0

I am trying to use re to pull out a url from something I have scraped. I am using the below code to pull out the data below but it seems to come up empty. I am not very familiar with re. Could you give me how to pull out the url?

match = ["http://www.stats.gov.cn/tjsj/zxfb/201811/t20181105_1631364.html';", "http://www.stats.gov.cn'+urlstr+'"]
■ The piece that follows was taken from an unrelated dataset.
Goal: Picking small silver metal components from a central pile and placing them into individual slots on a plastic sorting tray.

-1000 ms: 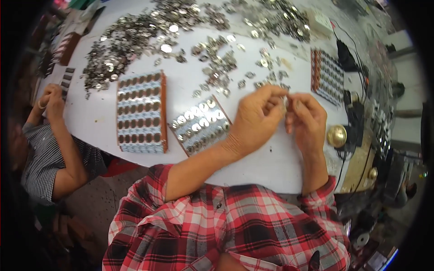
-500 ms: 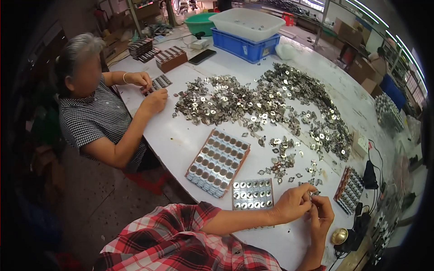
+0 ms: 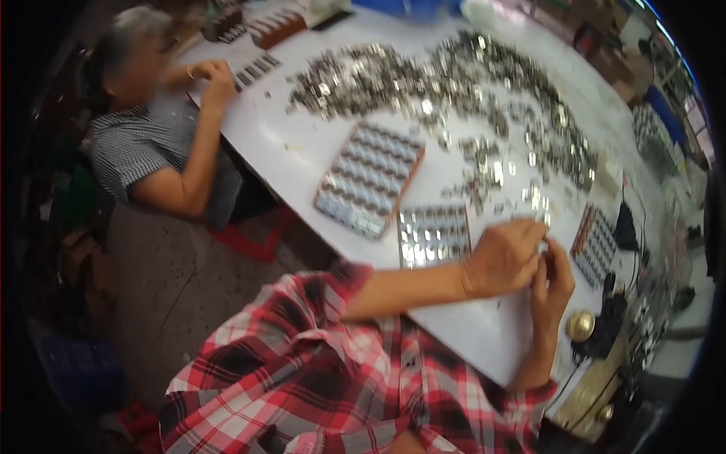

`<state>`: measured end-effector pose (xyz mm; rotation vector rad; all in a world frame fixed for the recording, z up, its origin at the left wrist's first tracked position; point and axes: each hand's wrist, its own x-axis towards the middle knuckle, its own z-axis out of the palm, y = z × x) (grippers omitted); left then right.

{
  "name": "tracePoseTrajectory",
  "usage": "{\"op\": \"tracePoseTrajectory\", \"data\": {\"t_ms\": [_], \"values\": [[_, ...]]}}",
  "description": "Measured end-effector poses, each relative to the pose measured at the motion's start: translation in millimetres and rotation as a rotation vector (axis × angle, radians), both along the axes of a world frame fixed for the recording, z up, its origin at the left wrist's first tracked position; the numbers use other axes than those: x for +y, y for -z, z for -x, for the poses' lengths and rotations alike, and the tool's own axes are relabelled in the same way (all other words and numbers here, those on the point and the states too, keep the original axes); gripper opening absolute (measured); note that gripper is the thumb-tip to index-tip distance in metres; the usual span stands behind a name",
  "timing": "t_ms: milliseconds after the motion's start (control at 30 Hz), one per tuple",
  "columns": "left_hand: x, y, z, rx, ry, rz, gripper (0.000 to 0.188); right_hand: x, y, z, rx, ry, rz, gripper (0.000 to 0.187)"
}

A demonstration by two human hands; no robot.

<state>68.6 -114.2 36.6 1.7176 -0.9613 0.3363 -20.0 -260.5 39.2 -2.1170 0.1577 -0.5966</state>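
Observation:
My left hand (image 3: 505,257) and my right hand (image 3: 553,278) meet over the near right of the table, fingers pinched together. Between their fingertips is a small silvery metal part (image 3: 542,247), smeared by motion. Partly behind my left forearm lies a flat tray (image 3: 435,236) set with rows of shiny metal pieces. Farther left is a larger brown-edged stack of trays (image 3: 369,181) bearing rows of round dark parts. Loose small metal parts (image 3: 488,170) are scattered just beyond my hands.
A big heap of metal parts (image 3: 363,79) spreads across the white table (image 3: 283,166). At the right stand another filled tray (image 3: 596,244), a brass-coloured dome (image 3: 581,326) and dark cables. A co-worker (image 3: 162,163) sits at the left, hands over a small tray (image 3: 257,72).
The whole view has tipped, so the table and the co-worker sit higher in the picture, now blurred. My hands stay together at the small metal part.

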Motion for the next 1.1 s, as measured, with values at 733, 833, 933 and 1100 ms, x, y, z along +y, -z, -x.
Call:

url = re.findall('http[s]?://(?:[a-zA-Z]|[0-9]|[$-_@.&+]|[!*\(\),]|(?:%[0-9a-fA-F][0-9a-fA-F]))+', match`

#print url just prints both. I only need the match = "http://www.stats.gov.cn/tjsj/zxfb/ANYTHINGHERE/ANYTHINGHERE.html"

print(url)

Expected Output = ["http://www.stats.gov.cn/tjsj/zxfb/201811/t20181105_1631364.html';"]
Kamikaze_goldfish
  • 856
  • 1
  • 10
  • 24
  • Do you wanna take url from javascript files or from the HTML page source file? – shadowsheep Nov 05 '18 at 15:58
  • If you just want to take a href link on the HTML page source a simple script like that should do the trick: `#!/usr/bin/python from BeautifulSoup import BeautifulSoup except ImportError: from bs4 import BeautifulSoup html = """put html here""" parsed_html = BeautifulSoup(html, 'html.parser') for link in parsed_html.find_all('a'): print(link.get('href'))` – shadowsheep Nov 05 '18 at 16:06
  • If you want to get the url, this will do the trick. I assume here the URL always start with http. __http:[^']+__ – lucas_7_94 Nov 05 '18 at 16:06
  • That’s easy stuff but the problem is there’s a JavaScript that runs and spits out the url. – Kamikaze_goldfish Nov 05 '18 at 16:08
  • @lucas_7_94 if the OP has to manage shattered or mangled html source code should be better not to use regex – shadowsheep Nov 05 '18 at 16:08
  • @shadowsheep I’m trying to pull the url from the JavaScript file – Kamikaze_goldfish Nov 05 '18 at 16:38
  • I am already using beautifulsoup to scrape the page data by using findAll. I wouldn’t treat this as a beautifulsoup parse problem but just treat it as extracting the url from a string. – Kamikaze_goldfish Nov 05 '18 at 16:41
  • ah, okay. In this case a regex approach should be better. But there could be any possibility to run this javascript inside a fake html page of yours? If you only want to extract url from string in python that's a duplicate question: https://stackoverflow.com/questions/839994/extracting-a-url-in-python – shadowsheep Nov 05 '18 at 16:41
  • @shadowsheep thanks for the feedback. Could you help with one other thing? I don’t see how to get the specific url out that I used in the original question. How can I get only the urls that have the correct link without getting a ton of the useless urls with findall? – Kamikaze_goldfish Nov 05 '18 at 17:04
  • Do you mean something like that? `for link in parsed_html.find_all('a'): if (re.compile('www.stats.gov').search(link.get('href'))): print(link.get('href'))` In comments... source code is really ugly [-: – shadowsheep Nov 05 '18 at 17:26
  • It should be better that you provide an example input and the expected output that you want to obtain and some code that runs so that people can test based on your current running code. – shadowsheep Nov 06 '18 at 08:02
  • Let us [continue this discussion in chat](https://chat.stackoverflow.com/rooms/183197/discussion-between-kamikaze-goldfish-and-shadowsheep). – Kamikaze_goldfish Nov 06 '18 at 16:22
  • @shadowsheep I fingered it out. See below and give me your feedback. – Kamikaze_goldfish Nov 06 '18 at 17:43
  • Happy you figured it out. There are many regex that could be the job, but if you found one that fits your need we are all happy. – shadowsheep Nov 06 '18 at 18:00

1 Answers1

0

Okay I found the solution. The .+ looks for any number of characters between http://www.stats.gov.cn/ & .html. Thanks for your help with this.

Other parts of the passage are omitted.